SQL String comparison speed 'like' vs 'patindex'

13,538

Solution 1

That kind of repeatable difference in performance is most likely due to a difference in the execution plans for the two queries.

Have SQL Server return the actual execution plan when each query is run, and compare the execution plans.

Also, run each query twice, and throw out the timing for the first run, when you compare the performance of the two queries. (The first query run may include a lot of heavy lifting (statement parsing and database i/o). The second run will give you an elapsed time that is more validly compared to the other query.

Can anyone explain why LIKE is so much slower than PATINDEX?

The execution plan for each query will likely explain the difference.

Is it simply a matter of how efficiently the two functions have been written?

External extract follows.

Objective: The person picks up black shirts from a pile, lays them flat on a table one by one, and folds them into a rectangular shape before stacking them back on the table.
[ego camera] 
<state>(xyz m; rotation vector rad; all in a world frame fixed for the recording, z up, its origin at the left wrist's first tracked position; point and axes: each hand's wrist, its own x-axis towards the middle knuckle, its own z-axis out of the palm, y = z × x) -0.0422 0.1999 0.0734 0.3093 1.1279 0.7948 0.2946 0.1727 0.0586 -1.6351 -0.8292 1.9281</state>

It's not really a matter of how efficiently the functions are written. What really matters is the generated execution plan. What matters is if the predicates are sargable and whether the optimizer chooses to use available indexes.


[EDIT]

In the quick test I ran, I see a difference in the execution plans. With the LIKE operator in the join predicate, the plan includes a "Table Spool (Lazy Spool)" operation on table2 after the "Computer Scalar" operation. With the PATINDEX function, I don't see a "Table Spool" operation in the plan. But the plans I'm getting may be significantly different than the plans you get, given differences in the queries, tables, indexes and statistics.

[EDIT]

The only difference I see in the execution plan output for the two queries (aside from expression placeholder names) is the calls to the three internal functions (LikeRangeStart, LikeRangeEnd, and LikeRangeInfo in place of one call to the PATINDEX function. These functions appear to be called for each row in a result set, and the resulting expression are used for scan of the inner table in a nested loop.

So, it does look as if the three function calls for the LIKE operator could be more expensive (elapsed time wise) than the single call to the PATINDEX function. (The explain plan shows those functions being called for each row in the outer resultset of a nested loop join; for a large number of rows, even a slight difference in the elapsed time could be multiplied enough times to exhibit a significant performance difference.)


After running some test cases on my system, I'm still baffled at the results you are seeing.

Maybe it is an issue with the performance of the calls to the PATINDEX function vs. the calls to the three internal functions (LikeRangeStart, LikeRangeEnd, LikeRangeInfo.)

It's possible that with those performed on a "large" enough result set, a small difference in elapsed time could be multiplied into a significant difference.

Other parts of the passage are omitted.